You are not required to set yourself on fire to keep other people warm


----------



## farsidejunky (Mar 19, 2014)

sparrow55 said:


> You are not required to set yourself on fire to keep other people warm


I am stealing this. Love it.

Sent from my SM-N910V using Tapatalk


----------



## jld (Dec 1, 2013)

sparrow55 said:


> Aka whiteknighting.
> 
> You are not required to set yourself on fire to keep other people warm


E3 is devoted to his wife. I find his love and commitment to her inspiring.


----------



## jsmart (Mar 14, 2015)

bandit.45 said:


> Yep. You need to move on. And then you need to do some deep soul searching to understand why you chose to take on a mentally ill, emotionally disturbed woman with a child from another man.
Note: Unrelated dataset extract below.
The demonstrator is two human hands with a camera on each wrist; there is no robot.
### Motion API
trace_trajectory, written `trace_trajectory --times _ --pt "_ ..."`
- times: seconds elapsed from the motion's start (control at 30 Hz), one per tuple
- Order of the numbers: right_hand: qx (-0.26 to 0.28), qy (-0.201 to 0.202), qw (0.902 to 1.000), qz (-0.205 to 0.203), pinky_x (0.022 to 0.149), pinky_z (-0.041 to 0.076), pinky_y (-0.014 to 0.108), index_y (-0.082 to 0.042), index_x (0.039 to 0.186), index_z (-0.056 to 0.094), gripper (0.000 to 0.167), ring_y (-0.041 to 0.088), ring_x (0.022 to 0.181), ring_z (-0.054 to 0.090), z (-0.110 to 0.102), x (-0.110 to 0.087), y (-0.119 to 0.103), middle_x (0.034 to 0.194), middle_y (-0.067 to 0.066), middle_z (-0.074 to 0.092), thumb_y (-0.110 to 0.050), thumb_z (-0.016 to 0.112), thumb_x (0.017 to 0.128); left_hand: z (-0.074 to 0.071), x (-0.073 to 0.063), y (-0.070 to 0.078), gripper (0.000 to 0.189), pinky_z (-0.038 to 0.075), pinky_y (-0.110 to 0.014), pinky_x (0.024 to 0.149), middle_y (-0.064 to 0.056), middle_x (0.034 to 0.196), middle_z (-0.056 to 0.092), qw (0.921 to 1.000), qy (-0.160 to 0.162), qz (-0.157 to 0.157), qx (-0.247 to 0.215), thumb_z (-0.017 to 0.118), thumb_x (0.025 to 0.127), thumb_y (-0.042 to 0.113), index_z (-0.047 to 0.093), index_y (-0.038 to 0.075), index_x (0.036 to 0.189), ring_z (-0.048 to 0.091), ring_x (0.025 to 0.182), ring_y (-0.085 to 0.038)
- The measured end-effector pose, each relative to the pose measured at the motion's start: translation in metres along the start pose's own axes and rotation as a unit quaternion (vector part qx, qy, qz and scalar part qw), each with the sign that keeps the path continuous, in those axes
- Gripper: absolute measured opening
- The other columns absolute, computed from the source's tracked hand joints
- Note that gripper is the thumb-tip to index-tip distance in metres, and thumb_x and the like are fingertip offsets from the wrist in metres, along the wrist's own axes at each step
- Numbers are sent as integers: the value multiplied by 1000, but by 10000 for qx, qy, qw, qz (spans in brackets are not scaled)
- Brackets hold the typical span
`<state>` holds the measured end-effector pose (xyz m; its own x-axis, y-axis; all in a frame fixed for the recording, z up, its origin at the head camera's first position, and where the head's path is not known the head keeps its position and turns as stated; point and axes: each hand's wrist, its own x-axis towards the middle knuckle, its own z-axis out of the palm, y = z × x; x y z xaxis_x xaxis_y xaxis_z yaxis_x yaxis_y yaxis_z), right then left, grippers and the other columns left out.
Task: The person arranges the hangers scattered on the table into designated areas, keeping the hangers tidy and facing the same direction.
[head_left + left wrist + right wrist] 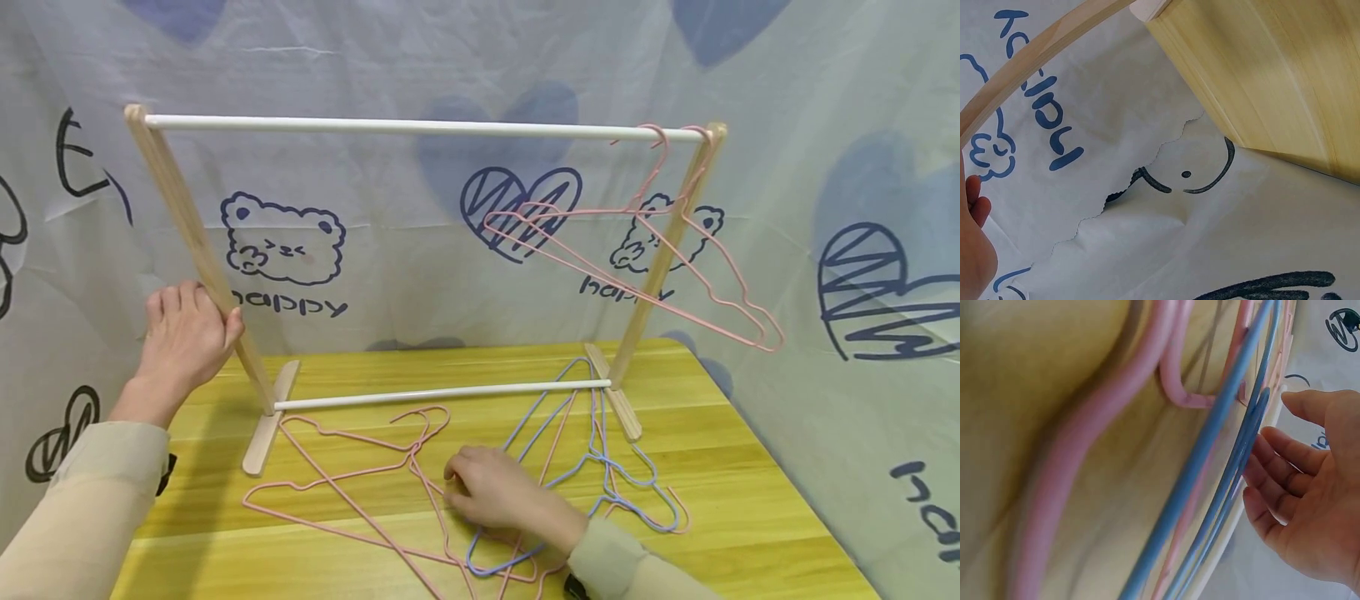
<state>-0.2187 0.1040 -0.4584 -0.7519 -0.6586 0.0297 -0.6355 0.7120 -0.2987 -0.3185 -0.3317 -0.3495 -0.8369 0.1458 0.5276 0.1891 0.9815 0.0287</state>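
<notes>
The left hand grips the wooden post at left of the frame. In the lower centre, the right hand has relaxed fingers, seemingly holding nothing, beside pink hangers and blue hangers lying on the table. These should be light, stiff, somewhat slippery (they overlap, so may catch); pinching the neck seems best.

The left sleeve is cream-beige, ending in a wide, greyer cuff with a black wrist strap partly visible; the right sleeve matches, black strap included.
</notes>
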Motion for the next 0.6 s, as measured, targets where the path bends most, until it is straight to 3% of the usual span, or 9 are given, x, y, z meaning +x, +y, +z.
trace_trajectory --times 0.1,0.3,0.6 --pt "22 -37 10000 10 82 50 27 -15 107 73 24 3 78 51 3 1 -1 90 -11 60 -36 71 97 0 0 0 43 19 -63 88 -29 93 34 10000 -22 -14 -22 45 106 27 37 -10 86 28 90 -50" --pt "-5 -75 9999 -147 72 42 22 -21 92 70 19 2 71 46 10 5 -5 78 -16 49 -39 73 95 1 0 0 43 19 -63 87 -29 93 33 10000 -37 -33 -33 45 106 27 37 -10 86 28 89 -49" --pt "-81 -117 9999 -36 71 40 25 -27 79 60 24 3 69 44 17 10 -9 75 -15 46 -41 75 92 1 0 2 43 19 -63 88 -30 94 34 9999 -63 -65 -49 44 106 27 37 -11 86 28 90 -50"
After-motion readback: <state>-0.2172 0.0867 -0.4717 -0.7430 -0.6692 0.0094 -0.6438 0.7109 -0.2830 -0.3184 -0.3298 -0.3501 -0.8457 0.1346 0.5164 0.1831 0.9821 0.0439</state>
Did you feel like you needed to save her? Did you feel like you needed to step in and take over the running of her life? That is what you need to ask yourself. Because other people who have dealt with her are asking themselves the same thing.


White knight, captain save a h0e syndrome runs deep in some men. So many churches pressure men to "man up" and take on these train wreck women. Thank God the kid has a good man as a father that can fill the void. 

I know most men that remarry after a divorce go younger for wife #2 but the 16 year difference may have clouded your judgement. 
I'm sure this woman displayed warning signs but tapping that young thing kept you from thinking clearly.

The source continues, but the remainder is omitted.